Katanya cinta tidak harus memiliki. Kata saya: cinta harus tidak memiliki. Yang pertama biasanya jadi penghiburan mereka yang gagal mendapatkan jodoh, sedangkan yang kedua jadi alasan bagi orang seperti saya yang bermoto jomblo forever, atau bagi orang yang cuma mau bebas jadi pemangsa alias predator.

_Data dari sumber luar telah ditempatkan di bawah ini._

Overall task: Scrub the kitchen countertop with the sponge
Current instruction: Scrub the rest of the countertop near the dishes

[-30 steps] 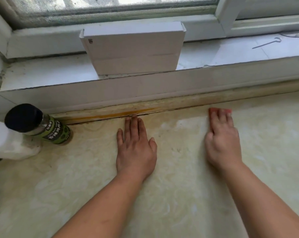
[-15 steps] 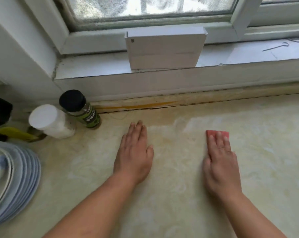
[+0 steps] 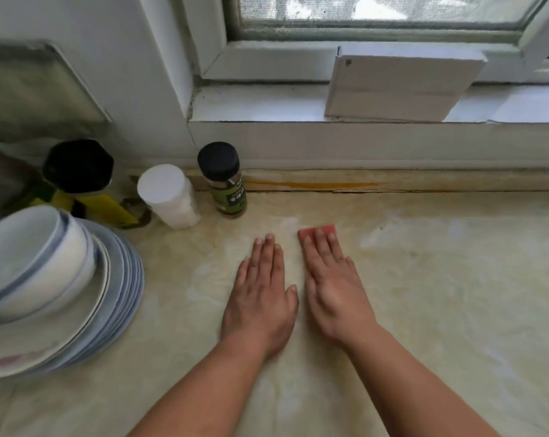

Mari lihat peristiwa internasional yang belakangan viral mengenai 13 orang yang terjebak dalam gua di Thailand. Berbagai elemen masyarakat terlibat dalam penyelamatan meskipun 13 orang itu bukan sanak keluarga mereka. Artinya, orang tidak harus memiliki anak untuk menyelamatkan anak-anak yang terjebak dalam gua itu. Apakah di antara mereka ada anggota keluarga dari 13 orang itu. Kiranya ada, tetapi fakta bahwa sukarelawan tidak memiliki relasi kepemilikan dengan 13 orang itu menunjukkan bahwa cinta memang tidak harus memiliki: memiliki boleh, tak memiliki juga gak papa.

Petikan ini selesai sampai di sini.